§ **TASK STATEMENT**
Type out the records that follow, exactly as given.

++++++++++++++++++++

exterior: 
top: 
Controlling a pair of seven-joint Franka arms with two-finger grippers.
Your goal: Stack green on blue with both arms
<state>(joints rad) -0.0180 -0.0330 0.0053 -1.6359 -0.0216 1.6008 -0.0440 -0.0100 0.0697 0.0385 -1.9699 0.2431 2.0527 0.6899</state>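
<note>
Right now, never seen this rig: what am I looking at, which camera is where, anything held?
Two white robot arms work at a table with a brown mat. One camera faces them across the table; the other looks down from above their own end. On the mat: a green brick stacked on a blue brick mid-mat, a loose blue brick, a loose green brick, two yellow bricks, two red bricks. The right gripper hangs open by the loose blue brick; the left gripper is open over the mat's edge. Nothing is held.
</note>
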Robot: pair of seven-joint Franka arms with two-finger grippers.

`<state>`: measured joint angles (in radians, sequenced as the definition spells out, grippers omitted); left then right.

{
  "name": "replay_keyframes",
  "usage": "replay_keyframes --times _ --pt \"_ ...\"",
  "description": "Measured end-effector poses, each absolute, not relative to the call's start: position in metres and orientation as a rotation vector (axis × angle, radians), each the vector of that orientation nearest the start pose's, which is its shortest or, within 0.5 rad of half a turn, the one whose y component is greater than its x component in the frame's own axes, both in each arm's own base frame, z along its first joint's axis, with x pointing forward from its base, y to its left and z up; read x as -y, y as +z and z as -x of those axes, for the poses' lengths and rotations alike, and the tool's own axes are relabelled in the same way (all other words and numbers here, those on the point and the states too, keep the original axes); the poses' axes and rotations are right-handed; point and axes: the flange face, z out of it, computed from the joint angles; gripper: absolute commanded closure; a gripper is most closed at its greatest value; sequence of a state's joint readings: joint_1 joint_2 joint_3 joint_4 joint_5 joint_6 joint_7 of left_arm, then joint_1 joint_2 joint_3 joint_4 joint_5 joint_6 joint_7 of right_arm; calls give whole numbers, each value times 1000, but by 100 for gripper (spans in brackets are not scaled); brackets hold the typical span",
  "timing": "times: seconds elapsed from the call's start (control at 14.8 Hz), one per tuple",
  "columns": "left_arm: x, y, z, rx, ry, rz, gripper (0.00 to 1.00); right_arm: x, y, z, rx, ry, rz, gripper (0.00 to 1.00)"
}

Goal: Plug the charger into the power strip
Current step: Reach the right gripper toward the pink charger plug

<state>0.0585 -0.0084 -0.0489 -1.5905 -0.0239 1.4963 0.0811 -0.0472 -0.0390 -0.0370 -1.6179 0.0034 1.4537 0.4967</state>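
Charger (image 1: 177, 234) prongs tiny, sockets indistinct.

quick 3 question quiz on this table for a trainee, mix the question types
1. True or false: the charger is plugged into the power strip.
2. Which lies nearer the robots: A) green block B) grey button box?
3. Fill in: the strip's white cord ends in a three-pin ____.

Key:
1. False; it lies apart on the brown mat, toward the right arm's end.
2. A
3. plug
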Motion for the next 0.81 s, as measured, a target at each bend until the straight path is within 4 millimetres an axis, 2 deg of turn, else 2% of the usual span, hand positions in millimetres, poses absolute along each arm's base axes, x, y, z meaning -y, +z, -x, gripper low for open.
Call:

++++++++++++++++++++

§ **THE ANSWER**
exterior: 
top: 
Controlling a pair of seven-joint Franka arms with two-finger grippers.
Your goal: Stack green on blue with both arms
<state>(joints rad) -0.0180 -0.0330 0.0053 -1.6359 -0.0216 1.6008 -0.0440 -0.0100 0.0697 0.0385 -1.9699 0.2431 2.0527 0.6899</state>
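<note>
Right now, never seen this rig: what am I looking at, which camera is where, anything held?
Two white robot arms work at a table with a brown mat. One camera faces them across the table; the other looks down from above their own end. On the mat: a green brick stacked on a blue brick mid-mat, a loose blue brick, a loose green brick, two yellow bricks, two red bricks. The right gripper hangs open by the loose blue brick; the left gripper is open over the mat's edge. Nothing is held.
</note>
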Robot: pair of seven-joint Franka arms with two-finger grippers.

`<state>`: measured joint angles (in radians, sequenced as the definition spells out, grippers omitted); left then right.

{
  "name": "replay_keyframes",
  "usage": "replay_keyframes --times _ --pt \"_ ...\"",
  "description": "Measured end-effector poses, each absolute, not relative to the call's start: position in metres and orientation as a rotation vector (axis × angle, radians), each the vector of that orientation nearest the start pose's, which is its shortest or, within 0.5 rad of half a turn, the one whose y component is greater than its x component in the frame's own axes, both in each arm's own base frame, z along its first joint's axis, with x pointing forward from its base, y to its left and z up; read x as -y, y as +z and z as -x of those axes, for the poses' lengths and rotations alike, and the tool's own axes are relabelled in the same way (all other words and numbers here, those on the point and the states too, keep the original axes); the poses' axes and rotations are right-handed; point and axes: the flange face, z out of it, computed from the joint angles; gripper: absolute commanded closure; a gripper is most closed at its greatest value; sequence of a state's joint readings: joint_1 joint_2 joint_3 joint_4 joint_5 joint_6 joint_7 of left_arm, then joint_1 joint_2 joint_3 joint_4 joint_5 joint_6 joint_7 of right_arm; calls give whole numbers, each value times 1000, but by 100 for gripper (spans in brackets are not scaled); brackets hold the typical span",
  "timing": "times: seconds elapsed from the call's start (control at 14.8 Hz), one per tuple",
  "columns": "left_arm: x, y, z, rx, ry, rz, gripper (0.00 to 1.00); right_arm: x, y, z, rx, ry, rz, gripper (0.00 to 1.00)"
}

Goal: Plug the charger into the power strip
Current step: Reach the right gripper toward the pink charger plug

<state>0.0585 -0.0084 -0.0489 -1.5905 -0.0239 1.4963 0.0811 -0.0472 -0.0390 -0.0370 -1.6179 0.0034 1.4537 0.4967</state>
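Charger (image 1: 177, 234) prongs tiny, sockets indistinct.

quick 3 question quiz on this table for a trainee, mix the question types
1. True or false: the charger is plugged into the power strip.
2. Which lies nearer the robots: A) green block B) grey button box?
3. Fill in: the strip's white cord ends in a three-pin ____.

Key:
1. False; it lies apart on the brown mat, toward the right arm's end.
2. A
3. plug
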Motion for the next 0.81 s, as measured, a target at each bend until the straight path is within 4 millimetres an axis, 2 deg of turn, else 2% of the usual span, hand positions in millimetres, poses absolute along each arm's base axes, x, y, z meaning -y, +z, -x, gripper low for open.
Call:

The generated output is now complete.